La vida del ser humano está caracterizada por la fragilidad. Como decía el filósofo judío Lèvinas, somos vulnerables hasta la médula. Sin embargo, esta vulnerabilidad innata se ha desplegado, durante la pandemia, con diferente intensidad entre las personas. Es verdad que la COVID-19 puede afectar a cualquier ser humano, pero existen más probabilidades de contraerla en unos sectores sociales que en otros. Los momentos críticos desvelan con mucha crudeza que la sociedad es exclusiva para unos y excluyente para otros.

Existe una fuerte relación entre la condición social y la salud de las personas. Ya en el siglo XVII se señalaba que “la miseria es la madre de todas las enfermedades”. Las personas con un elevado nivel socioeconómico poseen un conjunto de recursos (riquezas, relaciones, información, influencia, educación, etc.) que tienen efectos positivos sobre su salud. Por el contrario, los más vulnerables de la sociedad poseen menor calidad y esperanza de vida, así como mayor número de enfermedades graves. Como sostenía el sociólogo sueco Göran Therborn “la desigualdad mata”.
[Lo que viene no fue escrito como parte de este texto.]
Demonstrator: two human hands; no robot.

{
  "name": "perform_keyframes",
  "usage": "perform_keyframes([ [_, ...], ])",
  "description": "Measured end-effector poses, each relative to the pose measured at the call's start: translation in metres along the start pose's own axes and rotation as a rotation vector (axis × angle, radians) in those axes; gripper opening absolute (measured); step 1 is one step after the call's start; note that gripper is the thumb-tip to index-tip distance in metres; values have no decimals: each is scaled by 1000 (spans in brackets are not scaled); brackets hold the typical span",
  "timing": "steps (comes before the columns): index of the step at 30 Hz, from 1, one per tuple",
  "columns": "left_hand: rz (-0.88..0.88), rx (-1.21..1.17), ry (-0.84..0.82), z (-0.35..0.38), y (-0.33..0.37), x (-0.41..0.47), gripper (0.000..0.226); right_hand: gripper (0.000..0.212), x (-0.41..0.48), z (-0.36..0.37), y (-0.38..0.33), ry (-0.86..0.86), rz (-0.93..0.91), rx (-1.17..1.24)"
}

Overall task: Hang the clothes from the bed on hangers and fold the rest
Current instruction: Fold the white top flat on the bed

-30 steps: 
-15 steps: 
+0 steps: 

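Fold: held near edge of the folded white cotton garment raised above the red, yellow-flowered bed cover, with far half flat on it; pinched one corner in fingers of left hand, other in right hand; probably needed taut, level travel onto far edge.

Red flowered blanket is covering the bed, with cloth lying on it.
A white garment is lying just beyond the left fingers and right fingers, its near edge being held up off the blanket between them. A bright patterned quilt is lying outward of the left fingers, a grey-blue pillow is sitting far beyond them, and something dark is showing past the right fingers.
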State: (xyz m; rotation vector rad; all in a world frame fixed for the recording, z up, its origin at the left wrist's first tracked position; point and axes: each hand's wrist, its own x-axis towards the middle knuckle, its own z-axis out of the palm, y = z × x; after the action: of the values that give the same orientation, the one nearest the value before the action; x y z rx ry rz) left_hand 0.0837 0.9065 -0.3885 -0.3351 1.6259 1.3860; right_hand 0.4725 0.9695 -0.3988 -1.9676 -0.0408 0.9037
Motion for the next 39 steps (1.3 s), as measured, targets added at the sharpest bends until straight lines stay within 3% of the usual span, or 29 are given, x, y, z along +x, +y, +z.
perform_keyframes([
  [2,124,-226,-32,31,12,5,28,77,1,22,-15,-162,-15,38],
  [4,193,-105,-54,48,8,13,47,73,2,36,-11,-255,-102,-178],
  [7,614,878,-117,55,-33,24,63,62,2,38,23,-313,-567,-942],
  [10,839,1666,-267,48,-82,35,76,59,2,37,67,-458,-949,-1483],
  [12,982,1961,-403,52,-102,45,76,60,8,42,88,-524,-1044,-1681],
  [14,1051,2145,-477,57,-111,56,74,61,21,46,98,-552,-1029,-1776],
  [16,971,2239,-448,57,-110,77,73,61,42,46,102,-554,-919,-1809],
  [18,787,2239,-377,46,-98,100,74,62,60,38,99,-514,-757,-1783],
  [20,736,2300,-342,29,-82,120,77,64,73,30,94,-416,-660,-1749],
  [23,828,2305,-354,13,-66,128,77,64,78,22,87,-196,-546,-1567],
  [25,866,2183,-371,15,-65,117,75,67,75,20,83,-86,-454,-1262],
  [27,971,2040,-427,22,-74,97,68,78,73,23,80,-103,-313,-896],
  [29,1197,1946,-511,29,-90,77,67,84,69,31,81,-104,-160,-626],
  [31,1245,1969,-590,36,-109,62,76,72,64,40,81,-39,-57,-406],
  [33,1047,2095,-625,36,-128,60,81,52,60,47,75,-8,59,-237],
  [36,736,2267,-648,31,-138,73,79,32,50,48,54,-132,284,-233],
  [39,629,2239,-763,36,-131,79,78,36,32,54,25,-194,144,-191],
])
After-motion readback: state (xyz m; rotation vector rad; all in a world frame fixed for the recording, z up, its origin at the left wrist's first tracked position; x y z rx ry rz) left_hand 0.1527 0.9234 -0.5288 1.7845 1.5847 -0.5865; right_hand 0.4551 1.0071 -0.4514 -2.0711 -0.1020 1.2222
Pero, además, no solo la pobreza y la exclusión social condicionan el estado de salud de las personas, sino que también las personas enfermas incrementan su riesgo de caer en la pobreza y la exclusión social. Es decir, la falta de salud aumenta las posibilidades de sufrir vulnerabilidad social. Este círculo social de la salud se ha visto incrementado enormemente en los meses de pandemia, tanto a nivel nacional como internacional. Y es que la pandemia sanitaria se ha desplegado como una auténtica pandemia social. Por ello, no deberíamos olvidar, especialmente en esta época, que el grado de civilización de una sociedad se puede medir por cómo tratamos a los más vulnerables.